§ Exercise: Give back, exactly as written, the lines from the first line of the data below through the line with "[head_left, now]", and omit the pictures.

§ Exercise data:
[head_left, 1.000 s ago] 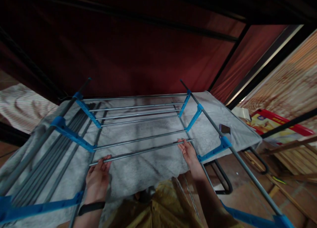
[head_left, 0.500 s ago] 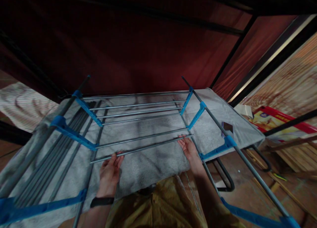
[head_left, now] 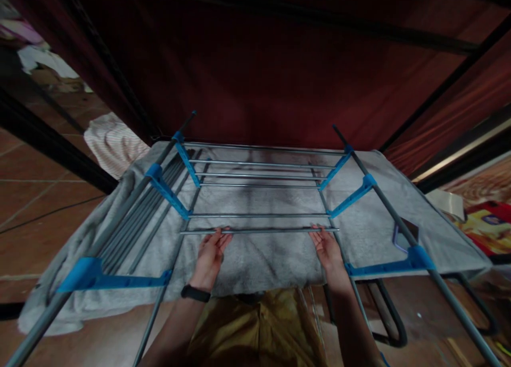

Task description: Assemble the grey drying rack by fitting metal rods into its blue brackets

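Observation:
A thin grey metal tube [head_left: 267, 231] runs level across the rack, with both hands on it. My left hand [head_left: 211, 250] grips it near its left end, thumb on top and fingers beneath. Near the right end my right hand [head_left: 325, 244] holds it the same way. The rack has long grey poles joined by blue plastic brackets [head_left: 167, 191]. Several crossbars [head_left: 259, 215] span the brackets beyond the held tube. Its two ends lie over or close to the inner poles; whether they touch cannot be told.
The rack lies on a grey blanket [head_left: 263, 260] over a table. Loose grey tubes [head_left: 139, 213] lie side by side at left. A phone [head_left: 405, 234] rests at right. Dark red cloth [head_left: 255, 80] hangs behind. A black metal chair frame [head_left: 393, 319] stands at lower right.
The view has swung left, so the rack appears further right. The tube, slanted before, now looks level and nearly parallel to the crossbars. Both hands keep hold of it.

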The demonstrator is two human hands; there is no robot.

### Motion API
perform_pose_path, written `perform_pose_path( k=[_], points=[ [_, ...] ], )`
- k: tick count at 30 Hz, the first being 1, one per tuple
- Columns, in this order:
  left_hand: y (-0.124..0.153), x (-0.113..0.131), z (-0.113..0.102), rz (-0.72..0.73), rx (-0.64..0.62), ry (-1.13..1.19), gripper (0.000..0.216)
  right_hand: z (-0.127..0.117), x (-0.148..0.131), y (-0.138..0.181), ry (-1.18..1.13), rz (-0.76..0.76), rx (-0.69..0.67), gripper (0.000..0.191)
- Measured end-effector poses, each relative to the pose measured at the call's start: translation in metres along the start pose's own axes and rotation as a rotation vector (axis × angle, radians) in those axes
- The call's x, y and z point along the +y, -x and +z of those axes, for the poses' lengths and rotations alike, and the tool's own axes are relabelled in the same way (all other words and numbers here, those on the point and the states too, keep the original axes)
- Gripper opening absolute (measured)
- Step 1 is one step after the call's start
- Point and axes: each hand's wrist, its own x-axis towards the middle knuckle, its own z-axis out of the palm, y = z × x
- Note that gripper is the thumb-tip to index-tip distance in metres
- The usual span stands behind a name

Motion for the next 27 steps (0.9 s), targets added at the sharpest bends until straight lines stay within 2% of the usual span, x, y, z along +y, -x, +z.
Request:
perform_pose_path(
  k=[17, 23, 27],
  points=[
    [-0.006, -0.011, -0.007, 0.002, -0.012, -0.034, 0.026, -0.009, 0.004, 0.000, 0.091, -0.067, -0.033, 0.012],
    [-0.004, -0.010, -0.007, 0.023, -0.029, -0.048, 0.029, 0.001, -0.003, 0.002, 0.035, 0.025, -0.044, 0.009],
    [-0.002, -0.010, -0.007, 0.038, -0.049, -0.072, 0.028, 0.016, 0.006, 0.014, 0.000, 0.063, -0.096, 0.015]
  ],
)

§ Response box:
[head_left, 1.000 s ago] 
[head_left, 0.500 s ago] 
[head_left, now] 

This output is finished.